Бабка уставилась на меня выцветшими голубыми глазами. Подбородок старухи мелко дрожал, морщинистое лицо перекосилось от гнева.
– Не она, а её дружок Вадим! Деда положили в отделение, где он работал. Хирург, – женщина покачала головой, – креста на нем нет. Знал, что старик умирает, но на чужое добро позарился.
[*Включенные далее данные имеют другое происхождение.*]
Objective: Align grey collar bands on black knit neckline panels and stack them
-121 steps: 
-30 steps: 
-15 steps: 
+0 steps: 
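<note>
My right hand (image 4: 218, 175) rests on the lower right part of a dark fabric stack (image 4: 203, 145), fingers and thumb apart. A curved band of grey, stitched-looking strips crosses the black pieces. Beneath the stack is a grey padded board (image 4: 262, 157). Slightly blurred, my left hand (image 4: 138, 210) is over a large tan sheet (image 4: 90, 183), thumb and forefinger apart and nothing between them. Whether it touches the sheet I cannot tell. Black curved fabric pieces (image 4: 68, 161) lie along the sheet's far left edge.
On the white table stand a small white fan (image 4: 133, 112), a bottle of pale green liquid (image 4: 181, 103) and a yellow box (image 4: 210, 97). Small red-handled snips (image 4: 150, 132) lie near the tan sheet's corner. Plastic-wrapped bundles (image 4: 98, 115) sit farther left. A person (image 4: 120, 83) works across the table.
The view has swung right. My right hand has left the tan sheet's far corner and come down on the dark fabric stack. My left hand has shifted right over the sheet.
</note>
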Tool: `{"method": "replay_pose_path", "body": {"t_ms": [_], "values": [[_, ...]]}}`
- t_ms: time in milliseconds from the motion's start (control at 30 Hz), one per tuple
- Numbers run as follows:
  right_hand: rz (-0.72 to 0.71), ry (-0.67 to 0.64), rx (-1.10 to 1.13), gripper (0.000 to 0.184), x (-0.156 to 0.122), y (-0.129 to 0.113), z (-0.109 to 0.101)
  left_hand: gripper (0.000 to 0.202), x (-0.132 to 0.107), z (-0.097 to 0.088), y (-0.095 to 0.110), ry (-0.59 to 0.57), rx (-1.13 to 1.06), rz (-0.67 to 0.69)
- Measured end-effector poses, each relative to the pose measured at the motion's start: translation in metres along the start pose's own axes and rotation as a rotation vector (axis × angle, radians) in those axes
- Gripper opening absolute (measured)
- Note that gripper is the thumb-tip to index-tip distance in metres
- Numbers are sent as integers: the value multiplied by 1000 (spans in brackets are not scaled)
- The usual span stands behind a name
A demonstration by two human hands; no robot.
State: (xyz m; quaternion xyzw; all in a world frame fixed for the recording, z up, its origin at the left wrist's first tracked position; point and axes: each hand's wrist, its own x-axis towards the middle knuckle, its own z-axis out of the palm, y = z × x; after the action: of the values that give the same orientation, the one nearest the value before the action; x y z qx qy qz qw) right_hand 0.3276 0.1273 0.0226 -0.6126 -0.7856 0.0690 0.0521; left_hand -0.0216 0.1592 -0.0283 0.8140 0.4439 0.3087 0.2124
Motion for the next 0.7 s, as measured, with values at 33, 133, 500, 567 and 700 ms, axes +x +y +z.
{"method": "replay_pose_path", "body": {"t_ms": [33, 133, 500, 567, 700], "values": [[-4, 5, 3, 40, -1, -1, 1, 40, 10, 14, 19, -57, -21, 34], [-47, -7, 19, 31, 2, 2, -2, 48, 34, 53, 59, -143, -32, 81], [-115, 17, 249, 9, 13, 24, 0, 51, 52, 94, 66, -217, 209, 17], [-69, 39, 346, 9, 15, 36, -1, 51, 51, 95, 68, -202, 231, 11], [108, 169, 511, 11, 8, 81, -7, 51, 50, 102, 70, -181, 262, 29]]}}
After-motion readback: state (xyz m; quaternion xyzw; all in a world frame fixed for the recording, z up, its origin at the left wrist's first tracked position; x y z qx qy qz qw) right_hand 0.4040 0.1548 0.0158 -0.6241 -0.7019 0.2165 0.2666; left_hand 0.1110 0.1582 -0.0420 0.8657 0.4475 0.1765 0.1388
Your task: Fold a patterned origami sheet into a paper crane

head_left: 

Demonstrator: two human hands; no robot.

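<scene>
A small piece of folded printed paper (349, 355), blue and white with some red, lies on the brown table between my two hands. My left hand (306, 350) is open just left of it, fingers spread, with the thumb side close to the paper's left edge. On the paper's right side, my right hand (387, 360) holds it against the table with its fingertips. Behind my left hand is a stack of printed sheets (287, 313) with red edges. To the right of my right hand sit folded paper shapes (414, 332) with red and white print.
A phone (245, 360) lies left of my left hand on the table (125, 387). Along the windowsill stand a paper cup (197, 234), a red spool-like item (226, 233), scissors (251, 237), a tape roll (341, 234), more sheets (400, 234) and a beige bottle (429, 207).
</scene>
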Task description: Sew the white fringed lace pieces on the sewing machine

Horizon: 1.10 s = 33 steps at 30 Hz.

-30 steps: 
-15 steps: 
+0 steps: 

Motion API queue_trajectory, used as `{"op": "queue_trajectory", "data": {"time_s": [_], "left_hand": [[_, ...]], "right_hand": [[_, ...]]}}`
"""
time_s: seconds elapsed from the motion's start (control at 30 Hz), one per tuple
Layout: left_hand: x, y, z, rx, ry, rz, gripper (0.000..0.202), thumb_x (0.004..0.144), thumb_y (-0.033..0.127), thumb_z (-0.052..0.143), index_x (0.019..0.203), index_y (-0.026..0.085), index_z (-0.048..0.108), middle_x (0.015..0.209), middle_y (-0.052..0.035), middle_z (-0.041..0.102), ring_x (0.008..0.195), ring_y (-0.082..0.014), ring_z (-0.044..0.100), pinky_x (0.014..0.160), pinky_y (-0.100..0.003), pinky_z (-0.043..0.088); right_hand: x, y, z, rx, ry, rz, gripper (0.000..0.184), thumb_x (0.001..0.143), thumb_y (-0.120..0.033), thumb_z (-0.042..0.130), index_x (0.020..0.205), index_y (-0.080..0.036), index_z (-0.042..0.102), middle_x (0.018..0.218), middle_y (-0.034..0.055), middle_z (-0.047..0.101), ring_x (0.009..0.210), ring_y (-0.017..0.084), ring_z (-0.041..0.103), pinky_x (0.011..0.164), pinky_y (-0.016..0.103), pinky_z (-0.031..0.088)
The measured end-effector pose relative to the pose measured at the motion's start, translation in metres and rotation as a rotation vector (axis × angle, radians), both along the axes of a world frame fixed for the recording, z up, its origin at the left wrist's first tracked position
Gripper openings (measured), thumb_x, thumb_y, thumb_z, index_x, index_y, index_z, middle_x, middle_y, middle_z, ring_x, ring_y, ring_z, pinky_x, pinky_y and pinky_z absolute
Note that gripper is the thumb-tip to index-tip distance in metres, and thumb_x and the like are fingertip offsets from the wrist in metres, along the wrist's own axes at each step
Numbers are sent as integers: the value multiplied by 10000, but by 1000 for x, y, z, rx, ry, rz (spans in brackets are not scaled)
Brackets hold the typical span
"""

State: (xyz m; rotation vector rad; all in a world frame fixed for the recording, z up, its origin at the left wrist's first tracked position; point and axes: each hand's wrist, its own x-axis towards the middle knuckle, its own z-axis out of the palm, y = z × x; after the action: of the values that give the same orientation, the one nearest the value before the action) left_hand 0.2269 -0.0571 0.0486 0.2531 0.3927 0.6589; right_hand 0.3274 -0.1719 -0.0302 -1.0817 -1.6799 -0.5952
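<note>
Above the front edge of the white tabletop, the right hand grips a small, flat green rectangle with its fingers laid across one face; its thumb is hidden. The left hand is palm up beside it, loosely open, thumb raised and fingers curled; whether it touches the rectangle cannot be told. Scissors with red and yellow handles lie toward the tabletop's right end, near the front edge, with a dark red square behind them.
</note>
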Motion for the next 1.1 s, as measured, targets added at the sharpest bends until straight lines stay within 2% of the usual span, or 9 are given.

Оттяпал квартиру стервец.
Я похолодела, на душе сделалось мерзко.
– Извините, – выдавила я из себя и поплелась в подъезд.
Шкаф-чудовище уже громоздился возле входной двери дома, освободив мне путь наверх. Возле квартиры Алёны я упала, зацепившись ногой за сдвинутый с места толстый резиновый коврик. Бедная моя голова приложилась о дверную коробку так, что искры посыпались из глаз.
«Будет синяк», – расстроилась я и потерла ушибленный лоб.
Нагнувшись, стала поправлять коврик. Не тут-то было! Тяжелый уродливый коврик не хотел укладываться ровно.
«Интересно, зачем Алёна приобрела такую некрасивую вещь? Ей скорее место в гараже. А-а-а, чтобы не позарились воры», – решила я.